Records from a dataset
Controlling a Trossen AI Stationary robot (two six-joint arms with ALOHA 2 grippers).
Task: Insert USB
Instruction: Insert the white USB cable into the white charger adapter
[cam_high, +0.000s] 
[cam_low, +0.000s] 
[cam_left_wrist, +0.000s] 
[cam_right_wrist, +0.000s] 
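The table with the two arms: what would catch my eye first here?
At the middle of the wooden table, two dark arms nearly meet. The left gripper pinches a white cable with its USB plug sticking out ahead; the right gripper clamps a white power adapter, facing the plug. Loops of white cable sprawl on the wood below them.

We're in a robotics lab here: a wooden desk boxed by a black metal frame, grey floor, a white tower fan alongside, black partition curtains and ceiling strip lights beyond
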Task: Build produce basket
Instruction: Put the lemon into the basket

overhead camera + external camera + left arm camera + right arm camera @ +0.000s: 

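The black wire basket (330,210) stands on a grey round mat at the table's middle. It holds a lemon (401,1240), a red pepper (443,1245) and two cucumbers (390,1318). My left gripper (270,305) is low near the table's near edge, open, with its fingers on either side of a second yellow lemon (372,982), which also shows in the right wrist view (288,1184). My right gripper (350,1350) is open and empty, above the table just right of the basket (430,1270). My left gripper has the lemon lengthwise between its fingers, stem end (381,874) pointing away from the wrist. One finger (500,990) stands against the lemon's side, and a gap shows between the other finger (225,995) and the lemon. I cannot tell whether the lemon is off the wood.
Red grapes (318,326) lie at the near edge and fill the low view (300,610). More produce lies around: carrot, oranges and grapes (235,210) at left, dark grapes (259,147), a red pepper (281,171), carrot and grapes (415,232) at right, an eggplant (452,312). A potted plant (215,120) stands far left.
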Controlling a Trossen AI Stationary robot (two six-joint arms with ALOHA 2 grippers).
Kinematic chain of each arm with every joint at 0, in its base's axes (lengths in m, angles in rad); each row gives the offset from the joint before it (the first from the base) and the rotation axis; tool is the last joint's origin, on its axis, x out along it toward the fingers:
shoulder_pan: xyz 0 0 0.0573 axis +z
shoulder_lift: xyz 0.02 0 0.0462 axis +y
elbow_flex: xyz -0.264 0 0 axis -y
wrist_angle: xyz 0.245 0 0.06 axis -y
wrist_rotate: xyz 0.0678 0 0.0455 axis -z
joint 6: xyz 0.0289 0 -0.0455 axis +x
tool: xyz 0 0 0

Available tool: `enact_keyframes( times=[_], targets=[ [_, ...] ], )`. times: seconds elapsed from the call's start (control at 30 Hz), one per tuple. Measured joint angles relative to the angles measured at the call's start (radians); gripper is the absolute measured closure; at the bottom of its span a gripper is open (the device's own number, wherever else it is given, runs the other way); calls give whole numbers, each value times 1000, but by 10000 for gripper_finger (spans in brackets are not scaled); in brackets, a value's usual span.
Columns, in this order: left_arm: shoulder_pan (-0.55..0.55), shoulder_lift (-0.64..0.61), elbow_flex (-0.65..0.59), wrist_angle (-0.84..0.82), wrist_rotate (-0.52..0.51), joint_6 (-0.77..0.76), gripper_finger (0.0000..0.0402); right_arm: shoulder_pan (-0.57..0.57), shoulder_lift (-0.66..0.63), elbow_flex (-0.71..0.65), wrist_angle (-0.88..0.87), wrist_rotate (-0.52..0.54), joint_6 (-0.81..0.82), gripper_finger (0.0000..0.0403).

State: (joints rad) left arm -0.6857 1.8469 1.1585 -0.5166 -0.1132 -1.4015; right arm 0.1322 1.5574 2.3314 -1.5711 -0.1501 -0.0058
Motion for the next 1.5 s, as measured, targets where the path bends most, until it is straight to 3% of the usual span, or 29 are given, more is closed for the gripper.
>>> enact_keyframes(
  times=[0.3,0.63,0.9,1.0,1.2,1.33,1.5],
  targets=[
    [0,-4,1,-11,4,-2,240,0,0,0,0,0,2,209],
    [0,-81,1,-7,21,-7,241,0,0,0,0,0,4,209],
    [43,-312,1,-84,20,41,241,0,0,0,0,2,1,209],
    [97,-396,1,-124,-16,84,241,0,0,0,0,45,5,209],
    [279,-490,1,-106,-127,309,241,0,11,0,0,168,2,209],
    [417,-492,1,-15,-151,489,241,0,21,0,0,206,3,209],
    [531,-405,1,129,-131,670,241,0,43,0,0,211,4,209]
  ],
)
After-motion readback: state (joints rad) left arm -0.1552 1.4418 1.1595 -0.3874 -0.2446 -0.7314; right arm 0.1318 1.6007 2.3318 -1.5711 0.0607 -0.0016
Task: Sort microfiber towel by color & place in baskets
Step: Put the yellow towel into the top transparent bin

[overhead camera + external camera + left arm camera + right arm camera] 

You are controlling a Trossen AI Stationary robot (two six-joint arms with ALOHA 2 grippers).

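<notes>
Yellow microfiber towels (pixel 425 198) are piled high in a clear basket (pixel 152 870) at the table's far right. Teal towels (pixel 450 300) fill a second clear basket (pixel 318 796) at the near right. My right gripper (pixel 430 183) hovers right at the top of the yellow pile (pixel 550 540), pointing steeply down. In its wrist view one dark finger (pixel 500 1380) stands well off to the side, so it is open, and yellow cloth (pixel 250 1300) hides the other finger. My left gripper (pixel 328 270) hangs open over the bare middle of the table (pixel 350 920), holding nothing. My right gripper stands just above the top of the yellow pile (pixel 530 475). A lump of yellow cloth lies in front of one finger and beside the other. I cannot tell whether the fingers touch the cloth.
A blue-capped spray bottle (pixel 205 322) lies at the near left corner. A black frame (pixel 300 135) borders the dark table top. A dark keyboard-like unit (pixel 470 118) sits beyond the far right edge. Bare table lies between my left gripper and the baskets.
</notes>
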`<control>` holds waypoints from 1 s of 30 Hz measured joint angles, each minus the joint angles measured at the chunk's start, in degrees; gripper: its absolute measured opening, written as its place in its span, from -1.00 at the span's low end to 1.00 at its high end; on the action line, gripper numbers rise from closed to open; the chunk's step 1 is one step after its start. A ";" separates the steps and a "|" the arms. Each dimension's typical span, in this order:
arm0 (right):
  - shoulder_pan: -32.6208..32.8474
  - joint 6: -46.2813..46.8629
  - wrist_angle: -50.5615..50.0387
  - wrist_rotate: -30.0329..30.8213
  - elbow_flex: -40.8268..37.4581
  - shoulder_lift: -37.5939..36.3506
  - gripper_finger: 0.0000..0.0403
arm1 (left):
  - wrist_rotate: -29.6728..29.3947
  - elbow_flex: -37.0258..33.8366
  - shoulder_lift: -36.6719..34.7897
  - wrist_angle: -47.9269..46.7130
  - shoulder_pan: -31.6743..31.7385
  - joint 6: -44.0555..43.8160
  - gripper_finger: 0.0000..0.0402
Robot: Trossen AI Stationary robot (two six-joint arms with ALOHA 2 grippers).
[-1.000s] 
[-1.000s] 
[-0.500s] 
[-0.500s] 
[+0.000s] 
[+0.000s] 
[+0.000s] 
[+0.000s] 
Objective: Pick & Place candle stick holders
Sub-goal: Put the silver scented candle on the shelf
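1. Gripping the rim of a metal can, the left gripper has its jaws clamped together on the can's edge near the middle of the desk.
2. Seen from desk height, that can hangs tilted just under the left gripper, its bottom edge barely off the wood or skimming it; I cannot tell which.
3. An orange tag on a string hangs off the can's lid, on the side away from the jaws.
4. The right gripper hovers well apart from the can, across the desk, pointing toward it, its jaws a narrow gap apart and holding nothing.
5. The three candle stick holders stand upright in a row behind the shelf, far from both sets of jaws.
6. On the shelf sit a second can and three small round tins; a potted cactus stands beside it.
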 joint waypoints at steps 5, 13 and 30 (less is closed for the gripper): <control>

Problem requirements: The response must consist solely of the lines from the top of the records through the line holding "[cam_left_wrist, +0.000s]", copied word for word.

Output of the exercise:
Controlling a Trossen AI Stationary robot (two six-joint arms with ALOHA 2 grippers).
Task: Insert USB
Instruction: Insert the white USB cable into the white charger adapter
[cam_high, +0.000s] 
[cam_low, +0.000s] 
[cam_left_wrist, +0.000s] 

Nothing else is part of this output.